▶ _ASSIGNMENT_: How does the data below read from its first line through the line containing "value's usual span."? Print those lines exactly.

━━ EXERCISE INPUT

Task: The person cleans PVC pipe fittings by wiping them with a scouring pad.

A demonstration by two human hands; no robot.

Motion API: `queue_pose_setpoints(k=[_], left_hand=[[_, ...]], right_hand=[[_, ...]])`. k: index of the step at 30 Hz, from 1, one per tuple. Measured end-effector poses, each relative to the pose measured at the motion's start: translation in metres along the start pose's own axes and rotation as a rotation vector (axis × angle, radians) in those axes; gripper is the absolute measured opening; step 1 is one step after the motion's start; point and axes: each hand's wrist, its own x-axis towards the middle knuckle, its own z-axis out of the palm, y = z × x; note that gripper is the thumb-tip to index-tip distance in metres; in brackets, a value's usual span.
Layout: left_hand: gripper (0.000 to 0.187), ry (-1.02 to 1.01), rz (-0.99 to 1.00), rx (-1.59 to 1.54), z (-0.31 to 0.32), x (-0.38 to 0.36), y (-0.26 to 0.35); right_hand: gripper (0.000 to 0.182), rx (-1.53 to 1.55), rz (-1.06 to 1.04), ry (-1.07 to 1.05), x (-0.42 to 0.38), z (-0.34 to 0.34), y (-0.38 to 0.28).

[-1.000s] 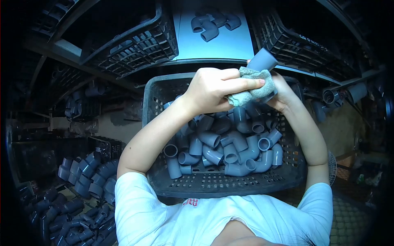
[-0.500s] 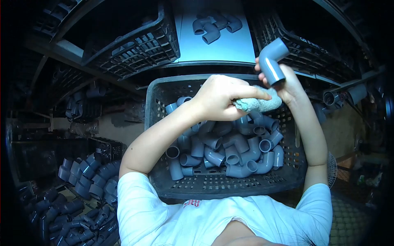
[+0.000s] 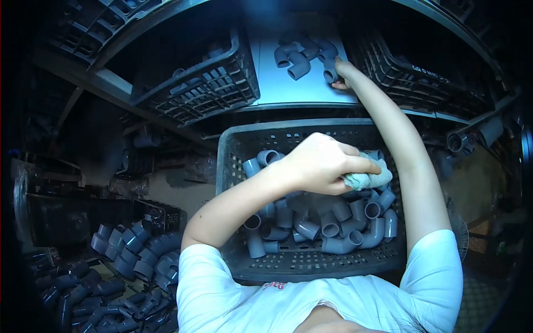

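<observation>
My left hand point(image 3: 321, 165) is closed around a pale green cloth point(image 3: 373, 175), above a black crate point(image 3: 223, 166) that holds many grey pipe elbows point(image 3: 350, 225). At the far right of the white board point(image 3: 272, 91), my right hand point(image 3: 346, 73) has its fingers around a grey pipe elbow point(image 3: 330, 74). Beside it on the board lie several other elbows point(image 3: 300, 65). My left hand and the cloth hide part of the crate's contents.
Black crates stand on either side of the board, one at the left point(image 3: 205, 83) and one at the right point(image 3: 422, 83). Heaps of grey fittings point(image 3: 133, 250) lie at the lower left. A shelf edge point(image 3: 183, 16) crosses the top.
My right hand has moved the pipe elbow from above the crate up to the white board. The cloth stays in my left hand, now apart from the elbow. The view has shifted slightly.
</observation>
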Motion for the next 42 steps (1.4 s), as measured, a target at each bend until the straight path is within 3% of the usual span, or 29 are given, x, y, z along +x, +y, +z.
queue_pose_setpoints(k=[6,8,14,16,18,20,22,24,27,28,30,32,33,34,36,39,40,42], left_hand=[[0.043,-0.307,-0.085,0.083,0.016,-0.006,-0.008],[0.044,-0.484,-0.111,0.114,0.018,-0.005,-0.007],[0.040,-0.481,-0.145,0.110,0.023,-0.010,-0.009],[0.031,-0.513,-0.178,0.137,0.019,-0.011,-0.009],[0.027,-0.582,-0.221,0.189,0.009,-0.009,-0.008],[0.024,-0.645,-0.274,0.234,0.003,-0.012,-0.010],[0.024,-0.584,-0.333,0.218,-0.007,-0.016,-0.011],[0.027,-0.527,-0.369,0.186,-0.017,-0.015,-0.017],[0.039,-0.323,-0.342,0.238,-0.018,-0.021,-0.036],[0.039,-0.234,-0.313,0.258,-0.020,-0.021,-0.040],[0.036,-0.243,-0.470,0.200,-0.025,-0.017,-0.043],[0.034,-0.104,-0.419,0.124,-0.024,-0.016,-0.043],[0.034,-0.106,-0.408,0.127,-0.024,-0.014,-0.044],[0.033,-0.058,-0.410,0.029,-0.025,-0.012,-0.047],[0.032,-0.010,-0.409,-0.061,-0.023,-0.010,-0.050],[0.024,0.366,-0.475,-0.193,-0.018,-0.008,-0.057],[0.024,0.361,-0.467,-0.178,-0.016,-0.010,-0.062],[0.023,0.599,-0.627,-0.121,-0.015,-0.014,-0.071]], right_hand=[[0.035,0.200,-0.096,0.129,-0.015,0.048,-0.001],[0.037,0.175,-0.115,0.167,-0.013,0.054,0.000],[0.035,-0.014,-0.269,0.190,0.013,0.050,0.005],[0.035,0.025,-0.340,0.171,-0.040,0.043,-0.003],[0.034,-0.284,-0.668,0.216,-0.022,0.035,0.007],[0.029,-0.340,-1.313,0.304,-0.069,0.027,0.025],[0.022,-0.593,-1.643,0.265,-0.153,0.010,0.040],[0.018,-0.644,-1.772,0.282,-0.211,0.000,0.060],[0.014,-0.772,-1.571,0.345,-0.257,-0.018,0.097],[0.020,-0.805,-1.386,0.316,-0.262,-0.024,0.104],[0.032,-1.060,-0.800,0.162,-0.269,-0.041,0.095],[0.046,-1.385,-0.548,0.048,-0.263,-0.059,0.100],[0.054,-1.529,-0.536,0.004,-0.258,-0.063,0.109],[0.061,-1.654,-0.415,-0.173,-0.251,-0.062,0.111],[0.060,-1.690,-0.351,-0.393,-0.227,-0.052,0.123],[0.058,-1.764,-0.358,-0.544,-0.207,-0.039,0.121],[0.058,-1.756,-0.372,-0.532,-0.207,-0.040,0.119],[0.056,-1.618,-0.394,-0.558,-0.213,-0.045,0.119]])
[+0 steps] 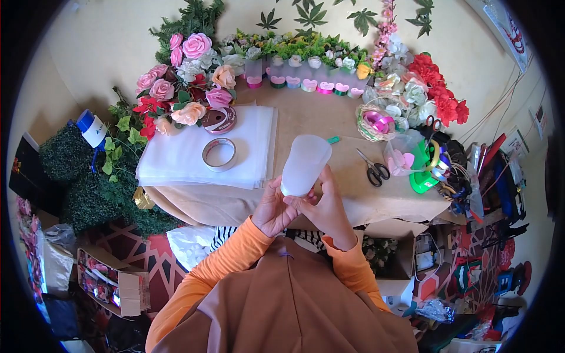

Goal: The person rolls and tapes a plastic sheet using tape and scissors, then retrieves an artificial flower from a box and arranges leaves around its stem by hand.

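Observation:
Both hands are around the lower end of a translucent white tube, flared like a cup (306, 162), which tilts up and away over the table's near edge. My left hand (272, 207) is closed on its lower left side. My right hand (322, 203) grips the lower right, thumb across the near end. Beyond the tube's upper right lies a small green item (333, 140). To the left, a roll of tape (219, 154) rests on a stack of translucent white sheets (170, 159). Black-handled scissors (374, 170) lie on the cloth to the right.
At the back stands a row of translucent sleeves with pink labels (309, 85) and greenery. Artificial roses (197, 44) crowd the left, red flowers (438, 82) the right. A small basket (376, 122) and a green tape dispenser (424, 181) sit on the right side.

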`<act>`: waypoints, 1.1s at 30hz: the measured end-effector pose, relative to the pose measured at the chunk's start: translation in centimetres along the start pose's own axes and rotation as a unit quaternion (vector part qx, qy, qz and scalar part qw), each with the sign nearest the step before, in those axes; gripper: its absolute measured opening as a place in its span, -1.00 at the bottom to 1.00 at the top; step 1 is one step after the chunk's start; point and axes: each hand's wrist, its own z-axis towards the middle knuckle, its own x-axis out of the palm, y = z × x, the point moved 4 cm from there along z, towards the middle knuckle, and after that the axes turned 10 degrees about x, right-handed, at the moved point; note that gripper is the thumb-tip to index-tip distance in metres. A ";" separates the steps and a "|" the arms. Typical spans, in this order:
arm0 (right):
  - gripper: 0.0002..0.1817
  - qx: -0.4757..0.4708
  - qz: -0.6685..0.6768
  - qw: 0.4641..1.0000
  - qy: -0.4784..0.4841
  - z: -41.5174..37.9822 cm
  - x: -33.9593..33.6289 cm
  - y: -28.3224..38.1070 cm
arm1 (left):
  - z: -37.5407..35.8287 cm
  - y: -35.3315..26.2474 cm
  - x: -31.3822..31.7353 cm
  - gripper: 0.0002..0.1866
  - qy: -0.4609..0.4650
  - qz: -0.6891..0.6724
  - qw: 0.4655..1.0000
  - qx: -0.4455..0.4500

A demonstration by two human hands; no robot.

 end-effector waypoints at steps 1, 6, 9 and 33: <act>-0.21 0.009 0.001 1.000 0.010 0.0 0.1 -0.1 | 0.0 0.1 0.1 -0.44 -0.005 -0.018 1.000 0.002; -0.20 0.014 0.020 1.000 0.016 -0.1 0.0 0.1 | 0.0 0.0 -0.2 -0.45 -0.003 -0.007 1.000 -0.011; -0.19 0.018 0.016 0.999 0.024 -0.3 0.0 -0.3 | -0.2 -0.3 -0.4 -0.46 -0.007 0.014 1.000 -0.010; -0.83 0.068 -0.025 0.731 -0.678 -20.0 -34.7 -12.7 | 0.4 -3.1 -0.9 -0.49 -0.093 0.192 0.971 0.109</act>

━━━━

▶ _TASK ANSWER_:
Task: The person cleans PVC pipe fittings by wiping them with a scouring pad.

A demonstration by two human hands; no robot.

Motion API: `queue_pose_setpoints(k=[_], left_hand=[[_, ...]], right_hand=[[_, ...]])`. k: index of the step at 30 Hz, from 1, one per tuple. Measured end-effector poses, each relative to the pose measured at the motion's start: translation in metres along the start pose's own axes and rotation as a rotation vector (axis × angle, radians) in those axes; gripper is the absolute measured opening; step 1 is one step after the motion's start; point and axes: each hand's wrist, its own x-axis towards the middle knuckle, its own z-axis out of the palm, y = z × x; note that gripper is the thumb-tip to index-tip distance in metres; in brackets, a value's usual span.

That concludes the answer.